A entrevista que o General Ramalho Eanes, concedeu ao Expresso de 26/01, revela-nos uma verdadeira lição de humildade, altruísmo e sentido cívico de alguém que serviu o país sem se servir, pautando a sua acção política enquanto primeiro Presidente da República democraticamente eleito, pela elevação do virtuosismo político, nobreza de espírito e sentido de responsabilidade na dedicação à causa pública.
A entrevista centra-se essencialmente no actual momento que o país vive, político, social e económico.
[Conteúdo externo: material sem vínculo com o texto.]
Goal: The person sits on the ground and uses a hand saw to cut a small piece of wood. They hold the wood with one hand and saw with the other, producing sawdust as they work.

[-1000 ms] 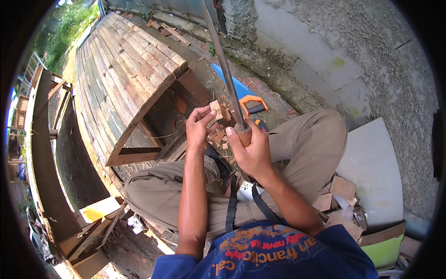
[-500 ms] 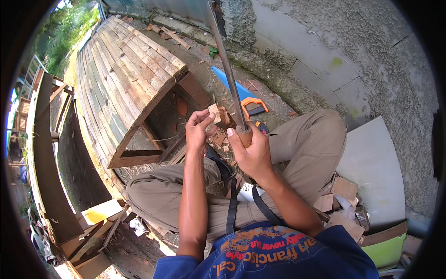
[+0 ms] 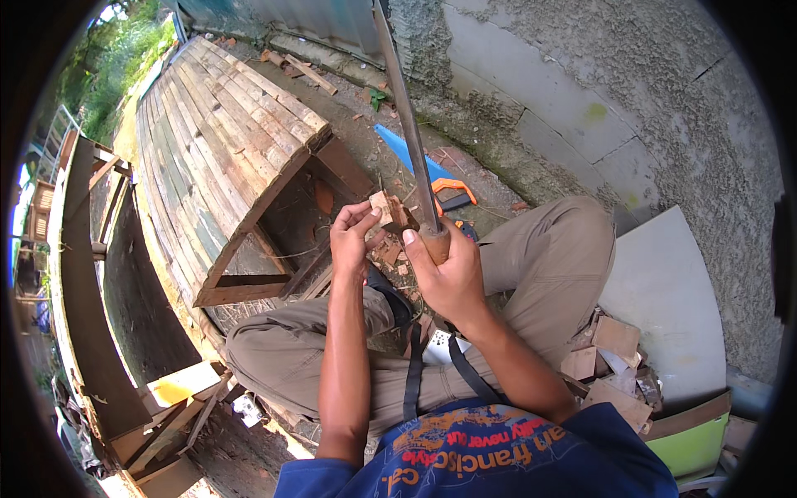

Não é uma grande entrevista em termos quantitativos mas é uma grande entrevista em termos qualitativos. Ramalho Eanes não é um político de sound byte, não vive no imediato em que a sociedade actual se transformou. É um homem que pensa e reflecte o curso da história e a evolução humana.
Vou apenas transcrever uma breve passagem, a propósito do actual momento e da reforma do Estado. “Numa altura em que os portugueses têm medo, estão angustiados, em que estão quase a passar da resignação à indignação, há que tecer uma estratégia de futuro baseada numa esperança de melhores dias. Creio que os portugueses, tal como eu, estão dispostos a fazer sacrifícios. Mas não me venham, não nos venham, pedir sacrifícios quando se olha para a frente e se não vê que os nossos filhos e netos tenham futuro. Um povo que vive mal no presente e a quem não dizem que vai viver melhor no futuro não consegue manter a unidade nacional e a coesão. E um povo sem unidade não é um povo, não é uma comunidade de partida e destino comuns.”
O homem, o militar, o político, sabe do que fala. A unidade nacional, a coesão territorial, estão em perigo, porque o medo corrói a esperança do homem e fragiliza os pilares do Estado enquanto nação.
Encontra-se na esfera pública uma discussão sobre a inevitável reforma do Estado. Esta discussão não é de agora. No mundo académico acontece desde sempre. Desde a existência do Estado, que o estado do Estado anda a ser debatido. O mundo, o homem e as instituições transformam-se mutuamente. Olhemos para trás, para a mudança de regime que se operou há 39 anos, para a instauração da democracia, a construção do serviço público de saúde, de ensino, de segurança social, para os dois choques petrolíferos que enfrentamos, a adesão à Europa e à moeda única, à modernização das redes de equipamentos e infra-estruturas sociais, culturais desportivas, ambientais, tudo isto é reforma do Estado e da sociedade.
Hoje o que deve estar em cima da mesa é uma mudança de paradigma. A natureza não dá resposta às exigências actuais do homem. As consequências estão à vista, através das alterações climáticas e das manifestações perturbadoras no ambiente. Também o Estado não está a responder a essas exigências, porque os seus recursos escasseiam, pondo em causa a sua sustentabilidade. Há que reordenar e reequilibrar a relação entre o homem e a natureza e entre o homem e o Estado. Só uma mudança cultural e cívica poderá conduzir a esse equilíbrio. Não podemos continuar a olhar para o Estado como um protectorado, como um poço sem fundo, muito menos a ser governados por quem assim pensa e exerce a governação sem verdadeiro espírito de missão e respeito pelo bem comum.
Foi essa insustentabilidade e esse desequilíbrio que trouxe o debate da reforma do Estado para a esfera pública. Não começou da melhor forma, mas a discussão está ai, nos fóruns, nas universidades, nas fundações, no seio dos partidos políticos, nas mesas de café, entre nós. Se queremos viver melhor amanhã e devolver esperança ao país não nos podemos alienar deste debate que deve envolver todos os Portugueses.
Compete aos políticos não prejudicar nem inquinar o debate, sob pena de comprometer o verdadeiro alcance da Reforma. Fica a ideia que para alguns políticos, o debate parece reduzir-se a um corte de quatro mil milhões de euros na despesa pública, aquilo que resolve o imediato, mas nos condicionará o amanhã.
Uma coisa é um corte de quatro mil milhões no Estado. Outra bem diferente é debater o estado do Estado, as suas funções e sustentabilidade, o que faz bem, o que faz mal, o que não faz por querer fazer tudo, o que faz a mais e pode deixar de fazer. A reforma do Estado, não se pode reduzir a uma discussão cujo único objectivo passa por fazer um corte de 4 mil milhões de euros na despesa pública, nem pode ser feita num plano mediático, a correr, como se não houvesse amanhã. É uma matéria demasiado séria e transversal a toda a sociedade portuguesa, para que possa ser feita sem a participação da mesma.
Infelizmente, não temos na condução da governação, homens com a visão, sensatez, sentido político e preparação do General Ramalho Eanes. A história tem o seu próprio tempo. O plano imediato em que vivemos precipita muitas vezes a leviandade com que se decide sobre o amanhã. Quem nos governa não pode ter medo do presente, para que os Portugueses não tenham medo do futuro.